In the entries that follow, the line with "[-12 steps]" opens the range and the line with "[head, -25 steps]" closes it; repeat that range exactly, both lines included.

Recorded information —
━━━━━━━━━━

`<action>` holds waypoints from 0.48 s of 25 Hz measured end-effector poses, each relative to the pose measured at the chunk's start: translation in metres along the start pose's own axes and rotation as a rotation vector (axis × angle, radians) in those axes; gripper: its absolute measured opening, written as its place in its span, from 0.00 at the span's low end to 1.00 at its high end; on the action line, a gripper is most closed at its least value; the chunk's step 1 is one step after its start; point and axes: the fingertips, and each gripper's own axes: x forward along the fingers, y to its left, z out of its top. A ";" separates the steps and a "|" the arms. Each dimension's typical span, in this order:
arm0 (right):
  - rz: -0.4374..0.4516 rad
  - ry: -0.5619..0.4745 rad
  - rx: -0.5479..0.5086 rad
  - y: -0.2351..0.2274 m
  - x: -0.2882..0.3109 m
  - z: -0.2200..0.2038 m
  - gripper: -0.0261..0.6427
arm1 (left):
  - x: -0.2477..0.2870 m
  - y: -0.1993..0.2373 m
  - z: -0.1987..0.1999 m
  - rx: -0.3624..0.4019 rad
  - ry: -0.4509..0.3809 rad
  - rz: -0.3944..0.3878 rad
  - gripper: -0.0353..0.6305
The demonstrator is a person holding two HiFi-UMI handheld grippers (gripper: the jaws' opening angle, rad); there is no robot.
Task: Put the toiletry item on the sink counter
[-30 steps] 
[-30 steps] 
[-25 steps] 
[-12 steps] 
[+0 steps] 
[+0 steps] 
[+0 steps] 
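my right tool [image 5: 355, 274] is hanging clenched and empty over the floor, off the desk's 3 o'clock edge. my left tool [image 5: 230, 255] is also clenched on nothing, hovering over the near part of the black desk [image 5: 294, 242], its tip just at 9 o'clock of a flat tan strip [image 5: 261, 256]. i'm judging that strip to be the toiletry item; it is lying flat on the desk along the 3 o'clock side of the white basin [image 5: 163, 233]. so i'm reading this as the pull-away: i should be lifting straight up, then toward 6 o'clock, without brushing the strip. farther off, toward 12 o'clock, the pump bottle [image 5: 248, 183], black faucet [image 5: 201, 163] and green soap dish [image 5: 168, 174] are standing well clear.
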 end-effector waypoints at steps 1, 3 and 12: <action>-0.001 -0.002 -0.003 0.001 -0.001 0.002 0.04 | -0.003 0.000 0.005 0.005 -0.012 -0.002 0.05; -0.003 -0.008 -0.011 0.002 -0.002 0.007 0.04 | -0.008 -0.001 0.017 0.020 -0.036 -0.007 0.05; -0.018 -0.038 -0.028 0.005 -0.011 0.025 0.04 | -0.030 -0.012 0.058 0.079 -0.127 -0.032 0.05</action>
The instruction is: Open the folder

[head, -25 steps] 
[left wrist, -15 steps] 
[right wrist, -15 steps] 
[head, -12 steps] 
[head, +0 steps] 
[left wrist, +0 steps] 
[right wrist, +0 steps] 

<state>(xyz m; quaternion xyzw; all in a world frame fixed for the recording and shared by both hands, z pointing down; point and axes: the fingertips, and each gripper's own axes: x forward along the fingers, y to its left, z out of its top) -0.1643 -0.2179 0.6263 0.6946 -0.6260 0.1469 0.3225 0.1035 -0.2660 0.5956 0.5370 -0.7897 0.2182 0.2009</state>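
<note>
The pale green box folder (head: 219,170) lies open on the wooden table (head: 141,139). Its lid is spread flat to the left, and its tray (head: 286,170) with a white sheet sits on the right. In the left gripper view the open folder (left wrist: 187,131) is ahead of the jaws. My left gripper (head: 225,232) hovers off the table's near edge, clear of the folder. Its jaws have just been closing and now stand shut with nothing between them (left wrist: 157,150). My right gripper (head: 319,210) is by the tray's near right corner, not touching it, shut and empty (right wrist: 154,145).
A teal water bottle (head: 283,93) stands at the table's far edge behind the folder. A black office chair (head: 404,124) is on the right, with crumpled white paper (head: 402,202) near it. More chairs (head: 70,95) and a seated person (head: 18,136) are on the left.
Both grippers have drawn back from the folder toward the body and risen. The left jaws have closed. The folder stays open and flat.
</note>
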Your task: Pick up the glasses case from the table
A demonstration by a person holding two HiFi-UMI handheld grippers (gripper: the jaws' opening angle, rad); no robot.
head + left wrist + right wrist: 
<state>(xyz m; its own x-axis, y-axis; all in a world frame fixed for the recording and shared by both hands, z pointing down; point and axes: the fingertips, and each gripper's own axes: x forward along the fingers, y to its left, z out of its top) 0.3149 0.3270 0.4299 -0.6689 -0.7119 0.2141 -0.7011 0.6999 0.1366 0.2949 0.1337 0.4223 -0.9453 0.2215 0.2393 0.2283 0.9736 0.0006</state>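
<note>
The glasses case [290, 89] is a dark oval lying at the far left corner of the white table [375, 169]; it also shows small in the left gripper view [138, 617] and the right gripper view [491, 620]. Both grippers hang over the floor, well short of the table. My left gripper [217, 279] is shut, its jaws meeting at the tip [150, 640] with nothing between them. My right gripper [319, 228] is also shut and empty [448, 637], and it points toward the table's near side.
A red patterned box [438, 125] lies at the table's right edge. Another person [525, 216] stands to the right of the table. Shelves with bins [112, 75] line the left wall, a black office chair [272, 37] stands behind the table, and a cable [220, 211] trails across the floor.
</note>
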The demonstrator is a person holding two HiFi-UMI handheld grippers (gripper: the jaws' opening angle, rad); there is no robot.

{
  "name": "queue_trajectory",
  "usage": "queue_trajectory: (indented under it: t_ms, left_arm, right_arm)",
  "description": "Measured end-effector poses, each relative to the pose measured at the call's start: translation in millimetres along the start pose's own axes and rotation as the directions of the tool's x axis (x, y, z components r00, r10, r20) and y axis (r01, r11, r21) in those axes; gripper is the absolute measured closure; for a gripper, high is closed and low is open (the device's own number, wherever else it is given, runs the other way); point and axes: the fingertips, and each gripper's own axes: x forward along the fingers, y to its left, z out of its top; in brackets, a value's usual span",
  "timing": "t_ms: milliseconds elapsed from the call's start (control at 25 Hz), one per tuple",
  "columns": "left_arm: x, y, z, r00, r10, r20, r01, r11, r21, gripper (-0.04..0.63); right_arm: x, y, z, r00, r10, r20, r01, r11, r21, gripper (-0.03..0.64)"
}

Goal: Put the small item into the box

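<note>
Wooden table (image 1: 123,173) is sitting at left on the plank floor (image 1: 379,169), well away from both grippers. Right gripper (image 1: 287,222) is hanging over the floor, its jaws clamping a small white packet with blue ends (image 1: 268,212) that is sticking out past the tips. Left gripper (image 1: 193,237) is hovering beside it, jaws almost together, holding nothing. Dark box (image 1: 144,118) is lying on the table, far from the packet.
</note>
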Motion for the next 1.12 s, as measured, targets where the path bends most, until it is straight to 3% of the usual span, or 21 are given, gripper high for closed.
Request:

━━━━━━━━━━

Your response —
[-12 steps] 
[+0 steps] 
[+0 steps] 
[+0 steps] 
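my right tool [image 5: 355, 274] is hanging clenched and empty over the floor, off the desk's 3 o'clock edge. my left tool [image 5: 230, 255] is also clenched on nothing, hovering over the near part of the black desk [image 5: 294, 242], its tip just at 9 o'clock of a flat tan strip [image 5: 261, 256]. i'm judging that strip to be the toiletry item; it is lying flat on the desk along the 3 o'clock side of the white basin [image 5: 163, 233]. so i'm reading this as the pull-away: i should be lifting straight up, then toward 6 o'clock, without brushing the strip. farther off, toward 12 o'clock, the pump bottle [image 5: 248, 183], black faucet [image 5: 201, 163] and green soap dish [image 5: 168, 174] are standing well clear.
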 end-effector waypoints at steps 1, 3 and 12: <action>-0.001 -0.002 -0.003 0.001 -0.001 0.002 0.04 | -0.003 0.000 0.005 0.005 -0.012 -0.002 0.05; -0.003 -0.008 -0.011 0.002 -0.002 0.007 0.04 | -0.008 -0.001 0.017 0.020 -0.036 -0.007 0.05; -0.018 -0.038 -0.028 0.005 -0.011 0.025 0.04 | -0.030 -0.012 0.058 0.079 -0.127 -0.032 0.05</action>
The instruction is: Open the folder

[head, -25 steps] 

The exercise has been answered completely.